Required work →
Provide the data again in its entirety, exactly as given.

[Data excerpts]
§ §

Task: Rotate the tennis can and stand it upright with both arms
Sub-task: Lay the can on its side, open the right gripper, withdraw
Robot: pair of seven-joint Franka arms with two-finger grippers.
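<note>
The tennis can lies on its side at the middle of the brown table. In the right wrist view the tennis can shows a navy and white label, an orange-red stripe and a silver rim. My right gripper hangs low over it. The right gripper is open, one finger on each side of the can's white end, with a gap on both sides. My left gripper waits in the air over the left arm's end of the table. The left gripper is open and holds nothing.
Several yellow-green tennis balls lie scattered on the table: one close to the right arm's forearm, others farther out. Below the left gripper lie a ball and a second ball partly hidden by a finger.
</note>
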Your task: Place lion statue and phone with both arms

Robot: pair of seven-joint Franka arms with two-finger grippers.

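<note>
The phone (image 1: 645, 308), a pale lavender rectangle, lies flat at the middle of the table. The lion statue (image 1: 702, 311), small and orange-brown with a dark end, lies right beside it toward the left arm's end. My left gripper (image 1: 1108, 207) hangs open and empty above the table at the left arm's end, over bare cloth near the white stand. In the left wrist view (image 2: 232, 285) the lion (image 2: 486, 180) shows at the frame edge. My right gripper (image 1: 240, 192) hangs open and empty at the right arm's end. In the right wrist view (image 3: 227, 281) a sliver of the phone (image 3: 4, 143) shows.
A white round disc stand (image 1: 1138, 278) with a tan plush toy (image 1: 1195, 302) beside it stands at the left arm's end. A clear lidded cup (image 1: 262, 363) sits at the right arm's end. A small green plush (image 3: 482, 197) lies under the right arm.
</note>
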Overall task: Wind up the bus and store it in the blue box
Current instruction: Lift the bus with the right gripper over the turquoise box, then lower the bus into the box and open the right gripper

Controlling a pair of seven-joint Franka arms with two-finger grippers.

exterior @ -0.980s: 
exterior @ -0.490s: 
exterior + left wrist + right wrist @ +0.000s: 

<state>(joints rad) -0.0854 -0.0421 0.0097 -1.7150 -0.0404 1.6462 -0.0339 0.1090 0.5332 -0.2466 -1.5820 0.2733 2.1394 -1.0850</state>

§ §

Result of the exercise →
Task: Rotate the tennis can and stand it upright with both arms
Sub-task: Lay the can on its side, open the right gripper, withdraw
Robot: pair of seven-joint Franka arms with two-finger grippers.
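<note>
The tennis can lies on its side at the middle of the brown table. In the right wrist view the tennis can shows a navy and white label, an orange-red stripe and a silver rim. My right gripper hangs low over it. The right gripper is open, one finger on each side of the can's white end, with a gap on both sides. My left gripper waits in the air over the left arm's end of the table. The left gripper is open and holds nothing.
Several yellow-green tennis balls lie scattered on the table: one close to the right arm's forearm, others farther out. Below the left gripper lie a ball and a second ball partly hidden by a finger.
</note>
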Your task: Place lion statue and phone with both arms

Robot: pair of seven-joint Franka arms with two-finger grippers.

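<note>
The phone (image 1: 645, 308), a pale lavender rectangle, lies flat at the middle of the table. The lion statue (image 1: 702, 311), small and orange-brown with a dark end, lies right beside it toward the left arm's end. My left gripper (image 1: 1108, 207) hangs open and empty above the table at the left arm's end, over bare cloth near the white stand. In the left wrist view (image 2: 232, 285) the lion (image 2: 486, 180) shows at the frame edge. My right gripper (image 1: 240, 192) hangs open and empty at the right arm's end. In the right wrist view (image 3: 227, 281) a sliver of the phone (image 3: 4, 143) shows.
A white round disc stand (image 1: 1138, 278) with a tan plush toy (image 1: 1195, 302) beside it stands at the left arm's end. A clear lidded cup (image 1: 262, 363) sits at the right arm's end. A small green plush (image 3: 482, 197) lies under the right arm.
</note>
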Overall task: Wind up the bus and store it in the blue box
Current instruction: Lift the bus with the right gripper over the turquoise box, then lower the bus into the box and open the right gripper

Controlling a pair of seven-joint Franka arms with two-finger grippers.

exterior @ -0.980s: 
exterior @ -0.490s: 
exterior + left wrist + right wrist @ +0.000s: 

<state>(joints rad) -0.0854 -0.0421 0.0097 -1.7150 -0.0404 1.6462 -0.0339 0.1090 0.5332 -0.2466 -1.5820 0.2733 2.1394 -1.0850</state>

No more output is required for the exercise.